There are a couple of strategies to allow people with HIV-1 to stop ART without viral rebound. Both approaches may harness HIV-1-specific CD8+ T cells to achieve the reduction or elimination of the HIV-1 reservoir. However, variations (or mutations) in viral particles that exist in the HIV-1 reservoir may limit the capacity of these T cells to recognise and clear virus-infected cells, meaning the cells can escape detection and go on to cause viral rebound. “In our study, we wanted to determine the frequency and patterns of T-cell escape mutations in the HIV-1 reservoir of people who are on ART,” Warren says.
To do this, the team measured HIV-1-specific T-cell responses and isolated reservoir virus in 25 PLWH who are on ART. Of these participants, four started on ART during acute HIV-1 infection, which means virus levels were controlled early, while the other 21 started on ART during chronic HIV-1 infection, which means considerable virus mutation occurred before virus levels were controlled.
In the HIV-1 proteome (the entire set of proteins expressed by the virus) for each participant, the team identified T-cell epitopes (regions of proteins that trigger an immune response).
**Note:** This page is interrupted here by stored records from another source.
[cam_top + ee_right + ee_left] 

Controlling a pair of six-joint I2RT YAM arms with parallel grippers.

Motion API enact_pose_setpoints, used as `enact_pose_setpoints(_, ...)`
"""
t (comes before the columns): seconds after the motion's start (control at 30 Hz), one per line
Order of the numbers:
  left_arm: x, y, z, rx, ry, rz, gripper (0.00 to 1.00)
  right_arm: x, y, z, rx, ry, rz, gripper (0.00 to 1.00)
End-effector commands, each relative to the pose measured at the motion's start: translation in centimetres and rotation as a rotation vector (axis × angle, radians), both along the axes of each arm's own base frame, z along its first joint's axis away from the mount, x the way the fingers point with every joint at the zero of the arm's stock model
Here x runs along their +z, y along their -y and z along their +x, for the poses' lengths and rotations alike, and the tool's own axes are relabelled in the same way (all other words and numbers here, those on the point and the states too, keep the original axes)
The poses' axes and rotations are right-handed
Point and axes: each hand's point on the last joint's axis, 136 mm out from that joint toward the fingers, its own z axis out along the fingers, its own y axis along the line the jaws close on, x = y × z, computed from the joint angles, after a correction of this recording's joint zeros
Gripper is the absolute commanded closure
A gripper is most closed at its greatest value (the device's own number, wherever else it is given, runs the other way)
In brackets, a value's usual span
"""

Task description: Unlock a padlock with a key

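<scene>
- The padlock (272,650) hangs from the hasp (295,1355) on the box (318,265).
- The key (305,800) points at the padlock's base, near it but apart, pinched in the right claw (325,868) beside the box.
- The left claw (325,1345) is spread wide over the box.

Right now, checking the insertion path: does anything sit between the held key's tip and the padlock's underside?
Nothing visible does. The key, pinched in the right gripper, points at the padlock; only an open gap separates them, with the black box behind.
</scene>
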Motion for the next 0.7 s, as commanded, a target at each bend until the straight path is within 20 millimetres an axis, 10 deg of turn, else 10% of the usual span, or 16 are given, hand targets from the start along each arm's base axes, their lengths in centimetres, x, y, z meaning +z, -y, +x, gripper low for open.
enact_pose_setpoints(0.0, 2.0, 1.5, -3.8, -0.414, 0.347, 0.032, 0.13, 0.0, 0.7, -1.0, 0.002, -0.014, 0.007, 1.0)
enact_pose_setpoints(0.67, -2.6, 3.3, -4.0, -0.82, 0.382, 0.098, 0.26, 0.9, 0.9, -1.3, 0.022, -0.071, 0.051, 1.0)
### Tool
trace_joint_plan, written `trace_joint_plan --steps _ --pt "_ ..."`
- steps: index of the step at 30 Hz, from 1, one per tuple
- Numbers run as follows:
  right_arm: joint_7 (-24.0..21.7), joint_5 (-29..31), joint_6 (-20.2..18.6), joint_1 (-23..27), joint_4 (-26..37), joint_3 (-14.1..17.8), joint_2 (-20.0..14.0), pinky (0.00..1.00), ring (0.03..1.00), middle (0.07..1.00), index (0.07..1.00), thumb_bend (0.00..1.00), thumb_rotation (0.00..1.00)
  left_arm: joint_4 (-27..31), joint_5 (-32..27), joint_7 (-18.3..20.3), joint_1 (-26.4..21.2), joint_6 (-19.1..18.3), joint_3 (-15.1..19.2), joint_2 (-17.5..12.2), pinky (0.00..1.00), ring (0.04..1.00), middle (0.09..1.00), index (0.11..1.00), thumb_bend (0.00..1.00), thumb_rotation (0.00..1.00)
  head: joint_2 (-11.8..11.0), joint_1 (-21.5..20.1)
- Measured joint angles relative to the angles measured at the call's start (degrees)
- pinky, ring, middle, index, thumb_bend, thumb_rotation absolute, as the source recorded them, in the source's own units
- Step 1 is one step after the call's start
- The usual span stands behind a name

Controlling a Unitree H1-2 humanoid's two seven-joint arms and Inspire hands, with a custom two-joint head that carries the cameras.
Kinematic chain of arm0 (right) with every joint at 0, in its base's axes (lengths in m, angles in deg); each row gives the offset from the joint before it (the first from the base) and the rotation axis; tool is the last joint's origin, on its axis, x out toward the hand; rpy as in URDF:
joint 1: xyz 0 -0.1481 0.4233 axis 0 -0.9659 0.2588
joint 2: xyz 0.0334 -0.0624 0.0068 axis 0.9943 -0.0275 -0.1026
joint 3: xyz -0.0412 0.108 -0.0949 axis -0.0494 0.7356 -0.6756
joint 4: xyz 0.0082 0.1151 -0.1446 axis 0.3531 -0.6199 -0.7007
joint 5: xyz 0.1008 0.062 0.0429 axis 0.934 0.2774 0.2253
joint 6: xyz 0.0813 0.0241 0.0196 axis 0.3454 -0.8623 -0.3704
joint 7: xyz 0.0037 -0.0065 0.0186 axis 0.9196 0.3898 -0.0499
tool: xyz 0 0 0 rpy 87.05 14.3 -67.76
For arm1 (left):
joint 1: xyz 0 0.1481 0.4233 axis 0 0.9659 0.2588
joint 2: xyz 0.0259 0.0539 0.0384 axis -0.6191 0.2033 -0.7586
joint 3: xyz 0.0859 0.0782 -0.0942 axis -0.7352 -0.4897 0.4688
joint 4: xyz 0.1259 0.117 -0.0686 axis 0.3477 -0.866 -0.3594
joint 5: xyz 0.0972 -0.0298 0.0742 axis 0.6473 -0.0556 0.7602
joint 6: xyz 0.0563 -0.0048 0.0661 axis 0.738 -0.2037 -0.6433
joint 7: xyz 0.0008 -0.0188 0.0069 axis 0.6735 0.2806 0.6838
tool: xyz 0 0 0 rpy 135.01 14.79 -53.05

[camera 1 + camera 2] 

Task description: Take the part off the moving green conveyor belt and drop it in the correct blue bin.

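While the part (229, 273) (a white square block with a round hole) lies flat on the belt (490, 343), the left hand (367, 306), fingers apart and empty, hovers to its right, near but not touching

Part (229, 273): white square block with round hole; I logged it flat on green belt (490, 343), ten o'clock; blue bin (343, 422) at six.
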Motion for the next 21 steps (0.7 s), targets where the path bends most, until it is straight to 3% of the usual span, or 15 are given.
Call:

They sequenced HIV-1 ‘outgrowth’ viruses from resting CD4+ T cells and tested mutations in T-cell epitopes for their effect on the size of the T-cell response. These strategies revealed that the majority (68%) of T-cell epitopes did not harbour any detectable escape mutations, meaning they could be recognised by circulating T cells.
“Our findings show that the majority of HIV-1-specific T cells in people on ART can detect HIV viruses that have the capacity to rebound following treatment interruption,” concludes senior author Nilu Goonetilleke, a faculty member at the Department of Microbiology and Immunology, University of North Carolina at Chapel Hill. “This suggests that T cells likely help to control viral rebound and could be leveraged in future treatment strategies against HIV.”